The resulting works are anthropomorphic, scaled to the size of Kläs’s body – very literally in works like Sap (2010), which includes a frame of woven mat delineating a blank wall space, under which lies a hokey Hydrocal plaster lifecast of the artist’s hand, cut off at midforearm, as if she were a ghost trying to crawl through the wall – and more powerfully in weightier pieces that stand alone in the centre of each room. These include M (2012), a dirty white monolith made out of burlap, Structure-Lite, concrete and Styrofoam, which looks like a classic Greek marble figurine draped in a shroud; and (5) RA (2012), four open frames of different heights made from concrete, pigment and wire mesh, which recall a miniature Stonehenge.

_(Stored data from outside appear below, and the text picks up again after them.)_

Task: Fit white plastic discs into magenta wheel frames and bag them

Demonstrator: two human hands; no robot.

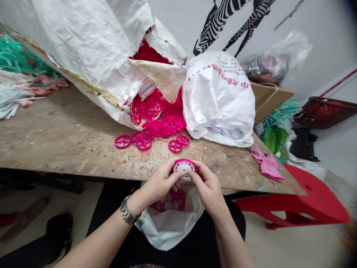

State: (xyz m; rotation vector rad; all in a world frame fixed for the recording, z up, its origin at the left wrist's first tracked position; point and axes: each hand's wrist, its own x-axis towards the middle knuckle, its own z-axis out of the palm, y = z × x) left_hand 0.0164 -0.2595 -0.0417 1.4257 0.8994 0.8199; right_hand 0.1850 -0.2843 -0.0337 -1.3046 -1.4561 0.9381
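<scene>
Zebra legs (223,22), painted on a pale wall (173,22), rise behind a worn tabletop (69,137). At its near edge, near an open sack (170,229), the left hand (159,181) and right hand (208,186) pinch a pink-rimmed disc (184,165) between thumbs and fingertips; it is round, equally long every way, white face tilted upward.

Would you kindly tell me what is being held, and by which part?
The left grip and right grip hold a pink-rimmed white disc at opposite edges, thumbs on its face.
</scene>
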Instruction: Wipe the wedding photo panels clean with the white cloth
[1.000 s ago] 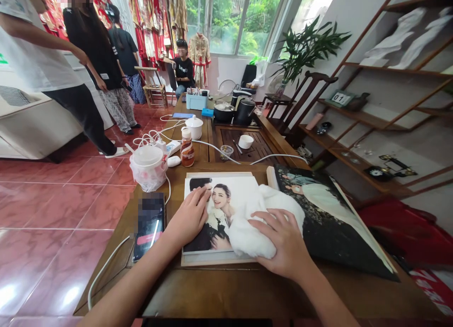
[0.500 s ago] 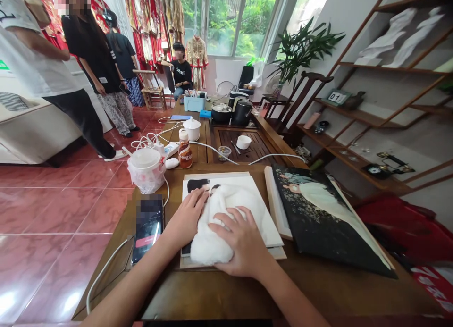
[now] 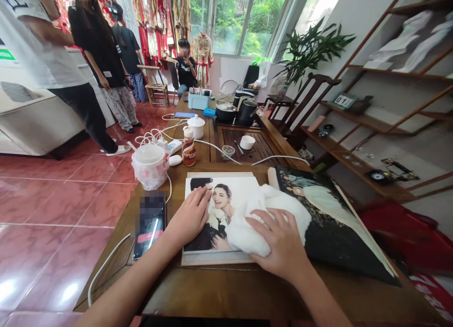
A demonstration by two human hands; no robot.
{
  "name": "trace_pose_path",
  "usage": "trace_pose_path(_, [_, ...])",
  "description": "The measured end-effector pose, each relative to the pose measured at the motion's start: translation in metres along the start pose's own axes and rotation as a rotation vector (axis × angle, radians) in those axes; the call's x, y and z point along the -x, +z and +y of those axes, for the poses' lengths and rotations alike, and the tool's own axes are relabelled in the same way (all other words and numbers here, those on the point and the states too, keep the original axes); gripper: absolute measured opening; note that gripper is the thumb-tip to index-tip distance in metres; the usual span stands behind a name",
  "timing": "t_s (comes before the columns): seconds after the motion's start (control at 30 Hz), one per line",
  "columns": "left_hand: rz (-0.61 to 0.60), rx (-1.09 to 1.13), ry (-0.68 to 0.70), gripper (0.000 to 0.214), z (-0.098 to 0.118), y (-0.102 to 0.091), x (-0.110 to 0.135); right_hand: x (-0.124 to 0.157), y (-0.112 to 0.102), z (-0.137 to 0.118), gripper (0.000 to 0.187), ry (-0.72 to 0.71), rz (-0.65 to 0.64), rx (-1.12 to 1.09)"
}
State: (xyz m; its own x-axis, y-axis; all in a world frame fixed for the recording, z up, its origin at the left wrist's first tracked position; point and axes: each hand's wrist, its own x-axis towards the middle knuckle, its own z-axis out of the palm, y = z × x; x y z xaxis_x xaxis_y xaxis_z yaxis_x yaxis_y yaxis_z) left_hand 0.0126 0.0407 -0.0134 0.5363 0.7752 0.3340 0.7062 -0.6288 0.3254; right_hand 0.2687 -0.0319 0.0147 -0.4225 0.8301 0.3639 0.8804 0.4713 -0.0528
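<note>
Towel (image 3: 244, 230) beneath the flat, unclenched right grip (image 3: 281, 244); left grip (image 3: 191, 216) likewise flat on the photo print (image 3: 244, 188)

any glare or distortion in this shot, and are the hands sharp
Head view: daylight blows out the window and glares on the floor tiles; the wide angle skews the shelves; left hand, right hand and white cloth are sharp.

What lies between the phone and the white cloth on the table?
In the head view, the left hand lies flat on the photo print, between the phone and the white cloth.
</note>
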Motion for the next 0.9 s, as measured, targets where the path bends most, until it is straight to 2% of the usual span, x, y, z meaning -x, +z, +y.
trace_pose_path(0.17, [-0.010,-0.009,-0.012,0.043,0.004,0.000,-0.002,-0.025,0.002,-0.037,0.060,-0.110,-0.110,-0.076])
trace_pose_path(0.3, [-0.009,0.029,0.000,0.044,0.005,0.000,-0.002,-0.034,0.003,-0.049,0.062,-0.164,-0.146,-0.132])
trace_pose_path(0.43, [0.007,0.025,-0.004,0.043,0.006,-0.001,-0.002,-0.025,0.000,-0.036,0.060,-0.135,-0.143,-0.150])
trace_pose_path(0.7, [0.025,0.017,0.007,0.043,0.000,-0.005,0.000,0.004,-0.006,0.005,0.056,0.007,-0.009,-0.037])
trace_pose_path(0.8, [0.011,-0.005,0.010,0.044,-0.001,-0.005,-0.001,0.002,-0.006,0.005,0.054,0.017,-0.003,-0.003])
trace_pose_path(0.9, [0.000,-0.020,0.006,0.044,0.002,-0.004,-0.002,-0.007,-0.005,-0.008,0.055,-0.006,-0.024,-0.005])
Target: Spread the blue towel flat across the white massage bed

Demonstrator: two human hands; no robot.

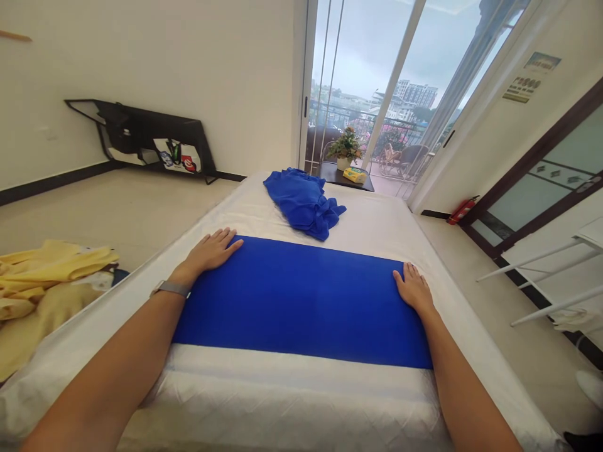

If pictures of both (5) RA and Stonehenge were taken when they were silhouetted against the sunset, and placed alongside a similarly lit image of Manhattan’s skyline as seen over the East River, it would be difficult to distinguish between the three.

Surprisingly arresting is (From a Distance) (2012), a wispy slip of neon-pink acrylic unevenly streaked on torn paper, which looks as though its edges are being lifted by an invisible trail of breath. Weaker are works such as Hold (Ex. 1) (2012), a slab of wood imbued with Pepto-Bismolpink pigment and notched at a 90-degree angle to another plank, which looks amateur, as does RD (2011), a charcoal drawing of two hands encircling a mass of freeform circles. Kläs’s works, at least those in this exhibition, are best when they eschew figuration.

With these few exceptions, the installation has a powerful presence. The sculptures are a dignified species, formless spirits that would float freely if only they were not contained by the materials of which they are made.